25 marzo 2009
Giorni in prova
A gh’è di dè, mea tant, m’a gh’è di dè
ch’et piàns perfin coi mócc del matonèl
in t’al curtìl del fàbrich, da per sè
dmand dmandi descurdèdi pr’al servèl,
dmand dmèndga vers el sê dal House Cafè
ch’t’e lèt ed cal bus nèigher sul giornèl
ch’al s’è magnê na strèlla dl’infinî…
Dio? L’univèrs l’è un òurch ch’as lècca i dî.
Ci sono giorni, non tanti, ma ci sono
che compiangi perfino i mucchi di piastrelle
nel cortile delle fabbriche, da soli
come domande scordate nel cervello,
come domenica verso le sei all’House Cafè
quando hai letto sul giornale di quel buco nero
che s’è pappato una stella dell’infinito…
Dio? L’universo è un orco che si lecca le dita.
La poesia postata qui sopra, scritta in dialetto sassolese, e’ opera di Emilio Rentocchini. Un nome che magari ai piu’ non dira’ molto, ma che invece in me accende subito una lampadina. Non perche’ il sottoscritto sia appassionato di poesia (al contrario…), ma piuttosto perche’ il succitato poeta dialettale insegna alle scuole medie di Roteglia dall’ormai lontano 1990. Essendo il sottoscritto dell’82 rientro nella categoria dei co-frequentatori di quelle scuole, per quanto Rentocchini non fosse professore nella mia sezione. Si’, insomma, il legame e’ flebile, me ne rendo perfettamente conto. Pero’ mi serviva un incipit.

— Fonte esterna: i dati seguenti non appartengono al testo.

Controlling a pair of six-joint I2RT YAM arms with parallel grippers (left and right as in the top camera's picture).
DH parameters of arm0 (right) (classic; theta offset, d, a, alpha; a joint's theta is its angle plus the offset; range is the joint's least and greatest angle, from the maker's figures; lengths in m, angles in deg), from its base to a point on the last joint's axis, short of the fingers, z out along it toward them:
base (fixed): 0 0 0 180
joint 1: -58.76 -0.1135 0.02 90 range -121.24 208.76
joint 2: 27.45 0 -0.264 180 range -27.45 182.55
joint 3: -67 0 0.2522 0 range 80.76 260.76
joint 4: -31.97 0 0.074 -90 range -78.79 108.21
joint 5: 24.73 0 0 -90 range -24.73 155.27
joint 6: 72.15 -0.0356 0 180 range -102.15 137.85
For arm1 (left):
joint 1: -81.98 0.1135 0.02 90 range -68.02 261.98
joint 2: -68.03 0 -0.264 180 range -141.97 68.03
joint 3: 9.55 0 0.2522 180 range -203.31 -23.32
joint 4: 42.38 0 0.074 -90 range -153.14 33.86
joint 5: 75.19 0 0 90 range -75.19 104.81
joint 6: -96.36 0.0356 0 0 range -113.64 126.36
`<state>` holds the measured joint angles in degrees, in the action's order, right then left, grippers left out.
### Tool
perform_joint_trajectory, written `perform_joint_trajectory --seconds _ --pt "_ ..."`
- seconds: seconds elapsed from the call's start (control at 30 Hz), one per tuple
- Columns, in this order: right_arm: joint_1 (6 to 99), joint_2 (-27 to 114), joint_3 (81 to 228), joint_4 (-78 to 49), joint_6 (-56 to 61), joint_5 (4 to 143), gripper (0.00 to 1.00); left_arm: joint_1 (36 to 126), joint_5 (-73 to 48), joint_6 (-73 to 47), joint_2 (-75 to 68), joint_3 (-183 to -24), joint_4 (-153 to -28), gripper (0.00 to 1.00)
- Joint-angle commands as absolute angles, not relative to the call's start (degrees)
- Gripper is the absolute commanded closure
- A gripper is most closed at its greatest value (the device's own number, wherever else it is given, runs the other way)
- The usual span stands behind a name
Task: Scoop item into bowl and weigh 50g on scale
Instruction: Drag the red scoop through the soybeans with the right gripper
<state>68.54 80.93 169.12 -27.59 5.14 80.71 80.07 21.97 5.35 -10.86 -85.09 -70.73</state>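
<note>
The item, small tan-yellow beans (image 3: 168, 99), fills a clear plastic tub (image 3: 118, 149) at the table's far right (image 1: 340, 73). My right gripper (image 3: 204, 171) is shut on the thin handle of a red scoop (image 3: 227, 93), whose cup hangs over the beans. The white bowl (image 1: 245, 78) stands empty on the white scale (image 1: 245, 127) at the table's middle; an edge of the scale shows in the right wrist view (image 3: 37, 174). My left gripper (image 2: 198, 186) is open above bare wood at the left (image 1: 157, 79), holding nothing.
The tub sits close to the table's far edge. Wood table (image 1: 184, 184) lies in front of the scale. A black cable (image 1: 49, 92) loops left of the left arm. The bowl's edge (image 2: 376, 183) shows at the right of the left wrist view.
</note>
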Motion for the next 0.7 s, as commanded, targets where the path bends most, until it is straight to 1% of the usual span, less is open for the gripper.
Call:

Quella di cui sopra non e’ l’unica poesia che Rentocchini ha scritto. Al contrario, ha gia’ pubblicato infatti diversi volumi. E la critica ha risposto in maniera straordinaria, soprattutto se consideriamo il fatto che c’e’ chi l’ha definito “il piu’ grande poeta italiano contemporaneo”. Alcuni estratti di Giorni in prova, una delle sue raccolte piu’ celebri, sono disponibili su Google Books.
Ma, cosa piu’ interessante, recentemente e’ stato girato una sorta di documentario (dico “una sorta” perche’ non so se il tutto rientri nella categoria “documentario” o invece in un altro genere cinematografico di cui non conosco il nome) incentrato sulla sua figura. Anch’esso si intitola “Giorni in prova” e prende in prestito il titolo dalla succitata raccolta. Propongo qui di seguito tre clip dell’opera pubblicati su VivoFilm.it e recuperati su YouTube.
Unica nota negativa. Non sono riuscito a trovare traccia di quel presunto verso di Allen Ginsberg che Rentocchini cita all’inizio del terzo filmato (“Muori quando pensi di avere tutto”). Se qualcuno sapesse guidarmi nella direzione giusta gliene sarei grato.